■ What you are asked to do: From the line below that contains "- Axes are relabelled" to the line that contains "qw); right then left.", repeat every line exactly, both ends included, and nothing else.

■ Dataset items:
········

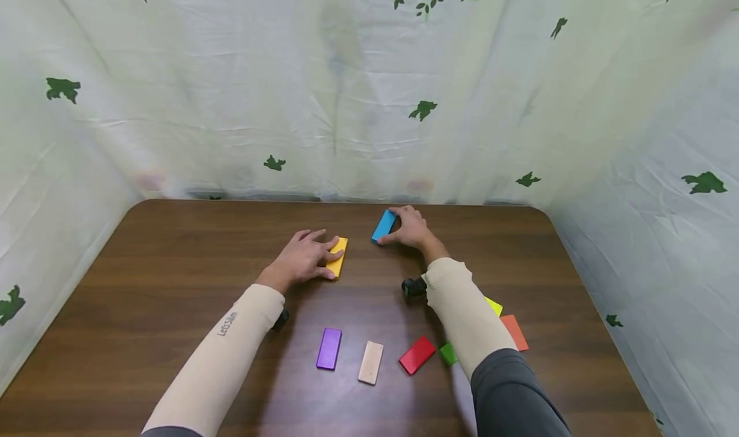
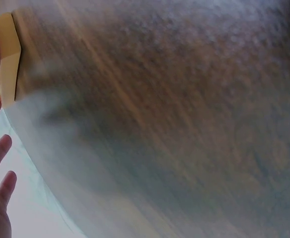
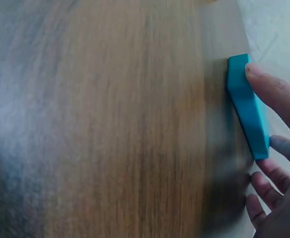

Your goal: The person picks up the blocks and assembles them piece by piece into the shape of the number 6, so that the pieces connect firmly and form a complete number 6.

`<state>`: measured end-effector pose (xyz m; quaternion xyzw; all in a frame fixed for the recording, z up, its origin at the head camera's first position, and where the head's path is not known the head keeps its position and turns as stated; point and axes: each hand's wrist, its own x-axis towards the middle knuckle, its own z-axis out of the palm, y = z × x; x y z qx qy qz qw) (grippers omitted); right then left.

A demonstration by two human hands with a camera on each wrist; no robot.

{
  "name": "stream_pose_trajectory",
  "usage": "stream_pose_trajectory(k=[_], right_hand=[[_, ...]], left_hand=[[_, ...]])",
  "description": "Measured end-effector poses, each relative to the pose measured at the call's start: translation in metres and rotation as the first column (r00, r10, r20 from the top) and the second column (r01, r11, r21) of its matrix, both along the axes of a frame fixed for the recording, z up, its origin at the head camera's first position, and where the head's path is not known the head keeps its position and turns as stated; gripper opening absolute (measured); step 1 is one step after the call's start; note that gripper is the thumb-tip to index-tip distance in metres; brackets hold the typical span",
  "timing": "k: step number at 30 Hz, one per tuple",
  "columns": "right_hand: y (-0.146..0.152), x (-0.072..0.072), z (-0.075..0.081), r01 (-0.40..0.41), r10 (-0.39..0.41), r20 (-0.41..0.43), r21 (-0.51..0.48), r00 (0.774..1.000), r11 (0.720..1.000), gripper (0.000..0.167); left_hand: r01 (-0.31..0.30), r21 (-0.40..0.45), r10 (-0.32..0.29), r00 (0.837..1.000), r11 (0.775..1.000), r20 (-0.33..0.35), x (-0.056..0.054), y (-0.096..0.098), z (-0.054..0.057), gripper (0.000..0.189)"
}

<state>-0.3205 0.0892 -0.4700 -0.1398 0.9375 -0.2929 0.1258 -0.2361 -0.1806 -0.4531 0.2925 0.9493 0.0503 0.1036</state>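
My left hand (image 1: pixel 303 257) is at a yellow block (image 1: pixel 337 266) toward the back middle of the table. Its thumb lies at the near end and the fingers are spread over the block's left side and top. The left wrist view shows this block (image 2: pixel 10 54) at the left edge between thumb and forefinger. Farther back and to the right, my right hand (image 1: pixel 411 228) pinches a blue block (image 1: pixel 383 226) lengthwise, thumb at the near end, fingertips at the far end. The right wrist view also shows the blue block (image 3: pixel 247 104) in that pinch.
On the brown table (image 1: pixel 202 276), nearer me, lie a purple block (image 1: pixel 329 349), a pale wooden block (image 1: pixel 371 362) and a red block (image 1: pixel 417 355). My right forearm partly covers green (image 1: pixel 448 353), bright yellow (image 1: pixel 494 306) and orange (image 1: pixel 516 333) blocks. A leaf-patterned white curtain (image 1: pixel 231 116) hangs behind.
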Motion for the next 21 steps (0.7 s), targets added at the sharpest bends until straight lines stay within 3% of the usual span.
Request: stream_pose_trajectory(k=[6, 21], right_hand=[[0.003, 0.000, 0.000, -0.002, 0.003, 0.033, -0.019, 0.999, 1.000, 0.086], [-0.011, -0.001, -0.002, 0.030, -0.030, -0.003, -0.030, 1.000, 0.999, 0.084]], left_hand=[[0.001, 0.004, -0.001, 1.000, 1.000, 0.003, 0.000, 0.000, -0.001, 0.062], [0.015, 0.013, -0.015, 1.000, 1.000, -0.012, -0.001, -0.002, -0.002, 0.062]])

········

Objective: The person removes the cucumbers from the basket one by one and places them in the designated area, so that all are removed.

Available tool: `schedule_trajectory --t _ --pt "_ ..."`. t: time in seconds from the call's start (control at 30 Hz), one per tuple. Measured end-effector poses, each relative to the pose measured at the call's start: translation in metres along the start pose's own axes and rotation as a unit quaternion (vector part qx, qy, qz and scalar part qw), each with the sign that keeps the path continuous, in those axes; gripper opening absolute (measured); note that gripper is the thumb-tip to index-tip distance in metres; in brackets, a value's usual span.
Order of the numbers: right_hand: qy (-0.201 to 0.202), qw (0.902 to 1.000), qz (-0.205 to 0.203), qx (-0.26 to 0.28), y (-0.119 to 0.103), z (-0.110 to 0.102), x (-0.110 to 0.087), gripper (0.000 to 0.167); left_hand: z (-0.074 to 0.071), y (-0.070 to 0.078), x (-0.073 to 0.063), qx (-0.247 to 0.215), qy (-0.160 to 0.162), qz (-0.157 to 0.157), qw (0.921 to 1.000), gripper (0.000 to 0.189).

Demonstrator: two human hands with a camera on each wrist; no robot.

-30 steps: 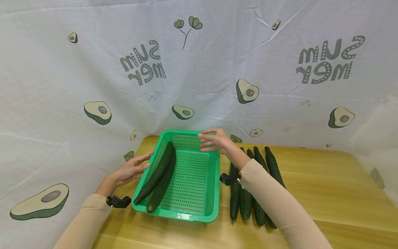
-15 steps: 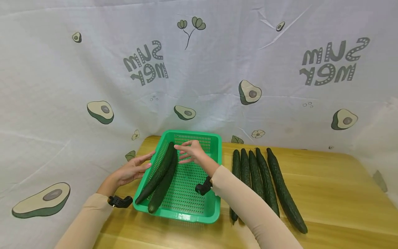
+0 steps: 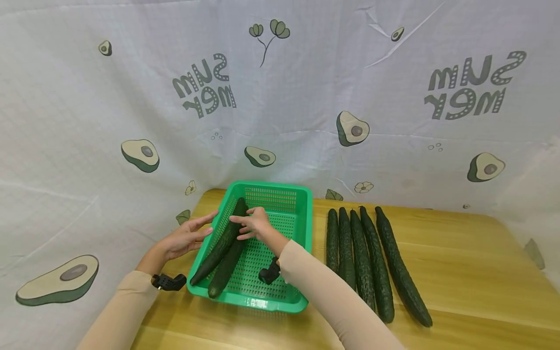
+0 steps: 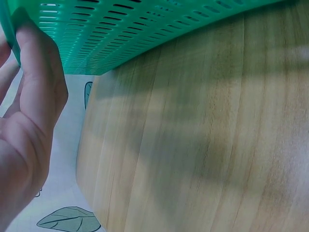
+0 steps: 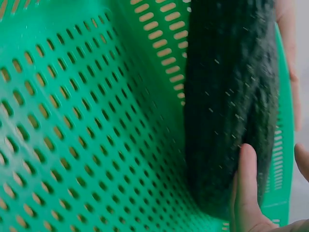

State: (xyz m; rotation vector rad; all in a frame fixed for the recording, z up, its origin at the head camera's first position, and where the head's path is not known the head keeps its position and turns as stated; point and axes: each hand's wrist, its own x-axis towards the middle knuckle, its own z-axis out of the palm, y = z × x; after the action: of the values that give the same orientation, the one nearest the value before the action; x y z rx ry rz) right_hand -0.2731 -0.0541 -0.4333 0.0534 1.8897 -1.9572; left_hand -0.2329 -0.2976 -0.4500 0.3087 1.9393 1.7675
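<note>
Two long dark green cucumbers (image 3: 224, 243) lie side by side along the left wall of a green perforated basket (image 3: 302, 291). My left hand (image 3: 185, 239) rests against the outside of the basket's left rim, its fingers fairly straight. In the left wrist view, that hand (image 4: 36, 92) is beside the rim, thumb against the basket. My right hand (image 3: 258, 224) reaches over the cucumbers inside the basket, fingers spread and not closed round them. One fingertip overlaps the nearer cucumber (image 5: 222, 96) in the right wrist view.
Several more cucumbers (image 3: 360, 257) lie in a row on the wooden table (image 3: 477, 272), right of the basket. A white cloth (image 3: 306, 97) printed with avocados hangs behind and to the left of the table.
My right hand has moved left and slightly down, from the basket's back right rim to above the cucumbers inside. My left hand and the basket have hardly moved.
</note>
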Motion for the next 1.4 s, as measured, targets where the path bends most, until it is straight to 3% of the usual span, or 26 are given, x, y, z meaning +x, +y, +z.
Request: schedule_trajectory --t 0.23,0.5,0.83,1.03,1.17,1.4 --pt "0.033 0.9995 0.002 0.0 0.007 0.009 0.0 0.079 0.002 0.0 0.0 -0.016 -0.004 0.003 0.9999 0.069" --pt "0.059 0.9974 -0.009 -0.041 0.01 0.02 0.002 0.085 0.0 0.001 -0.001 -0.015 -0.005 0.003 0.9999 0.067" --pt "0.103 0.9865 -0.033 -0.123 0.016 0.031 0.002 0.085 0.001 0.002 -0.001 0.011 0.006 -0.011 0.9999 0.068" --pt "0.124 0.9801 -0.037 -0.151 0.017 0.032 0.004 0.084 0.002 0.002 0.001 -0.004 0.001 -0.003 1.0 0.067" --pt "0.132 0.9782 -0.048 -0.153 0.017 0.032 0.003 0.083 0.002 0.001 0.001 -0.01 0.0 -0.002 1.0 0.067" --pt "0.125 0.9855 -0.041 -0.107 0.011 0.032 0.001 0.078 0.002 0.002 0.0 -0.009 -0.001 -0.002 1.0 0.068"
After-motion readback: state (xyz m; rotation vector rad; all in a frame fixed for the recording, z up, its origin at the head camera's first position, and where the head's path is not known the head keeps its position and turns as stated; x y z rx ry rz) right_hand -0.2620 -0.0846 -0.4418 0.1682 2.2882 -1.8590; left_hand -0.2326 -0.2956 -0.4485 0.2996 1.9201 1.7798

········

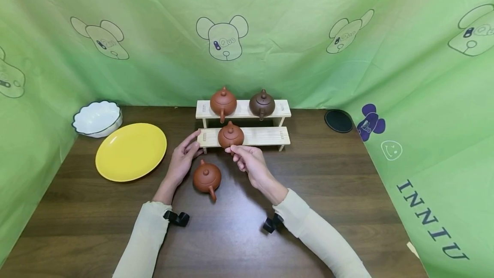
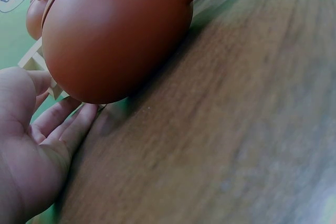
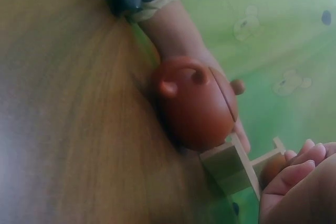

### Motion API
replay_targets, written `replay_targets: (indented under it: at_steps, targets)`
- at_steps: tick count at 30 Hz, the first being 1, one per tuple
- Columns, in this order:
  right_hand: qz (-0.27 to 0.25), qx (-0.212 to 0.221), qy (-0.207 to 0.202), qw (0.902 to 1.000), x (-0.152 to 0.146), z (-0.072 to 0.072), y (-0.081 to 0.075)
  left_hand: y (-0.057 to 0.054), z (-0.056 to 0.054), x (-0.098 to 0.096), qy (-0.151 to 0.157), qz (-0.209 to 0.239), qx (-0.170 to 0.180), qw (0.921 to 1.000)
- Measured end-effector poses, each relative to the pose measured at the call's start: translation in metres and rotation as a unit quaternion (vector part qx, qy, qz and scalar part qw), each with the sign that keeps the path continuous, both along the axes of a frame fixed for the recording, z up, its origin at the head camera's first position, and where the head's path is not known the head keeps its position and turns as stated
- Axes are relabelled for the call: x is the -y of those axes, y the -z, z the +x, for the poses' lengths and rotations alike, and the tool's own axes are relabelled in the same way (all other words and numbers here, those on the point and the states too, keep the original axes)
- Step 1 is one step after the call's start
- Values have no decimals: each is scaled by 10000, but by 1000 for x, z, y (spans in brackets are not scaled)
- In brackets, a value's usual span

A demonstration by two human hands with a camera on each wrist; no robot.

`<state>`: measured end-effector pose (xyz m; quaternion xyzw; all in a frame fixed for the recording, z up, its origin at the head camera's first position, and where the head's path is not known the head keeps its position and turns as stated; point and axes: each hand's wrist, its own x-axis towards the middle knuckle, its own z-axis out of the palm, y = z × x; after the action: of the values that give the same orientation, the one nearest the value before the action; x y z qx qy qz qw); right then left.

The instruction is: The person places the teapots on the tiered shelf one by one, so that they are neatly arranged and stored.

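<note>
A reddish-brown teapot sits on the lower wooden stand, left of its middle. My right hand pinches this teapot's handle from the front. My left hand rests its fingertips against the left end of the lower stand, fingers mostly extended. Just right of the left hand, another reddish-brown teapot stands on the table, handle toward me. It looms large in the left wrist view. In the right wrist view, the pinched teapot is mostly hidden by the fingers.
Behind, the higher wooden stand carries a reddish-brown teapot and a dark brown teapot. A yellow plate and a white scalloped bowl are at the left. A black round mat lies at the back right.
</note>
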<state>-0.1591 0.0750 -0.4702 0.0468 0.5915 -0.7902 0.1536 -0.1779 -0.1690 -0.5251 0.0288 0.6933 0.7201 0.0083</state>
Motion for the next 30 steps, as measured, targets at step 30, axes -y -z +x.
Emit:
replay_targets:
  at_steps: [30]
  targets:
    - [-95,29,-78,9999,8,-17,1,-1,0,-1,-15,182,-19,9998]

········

■ Your solution:
- Axes are relabelled for the call: x is the -y of those axes, y the -z, z the +x, for the poses' lengths and rotations alike, and the tool's own axes are relabelled in the same way (all other words and numbers here, those on the point and the states too, keep the original axes)
- Step 1 is one step after the call's start
- Values have no decimals: each is scaled by 10000, but by 1000 for x, z, y (spans in brackets are not scaled)
- In brackets, a value's usual span

A demonstration by two human hands with a camera on each wrist; no robot.

`<state>`: measured end-effector pose (xyz m; quaternion xyzw; all in a frame fixed for the recording, z up, its origin at the head camera's first position, and where the head's path is not known the head keeps its position and turns as stated; point and axes: each hand's wrist, its own x-axis towards the middle knuckle, its own z-axis out of the palm, y = z × x; after the action: of the values that give the same orientation, the one nearest the value before the action; x y z qx qy qz qw); right then left.

Nothing else is needed for this exercise.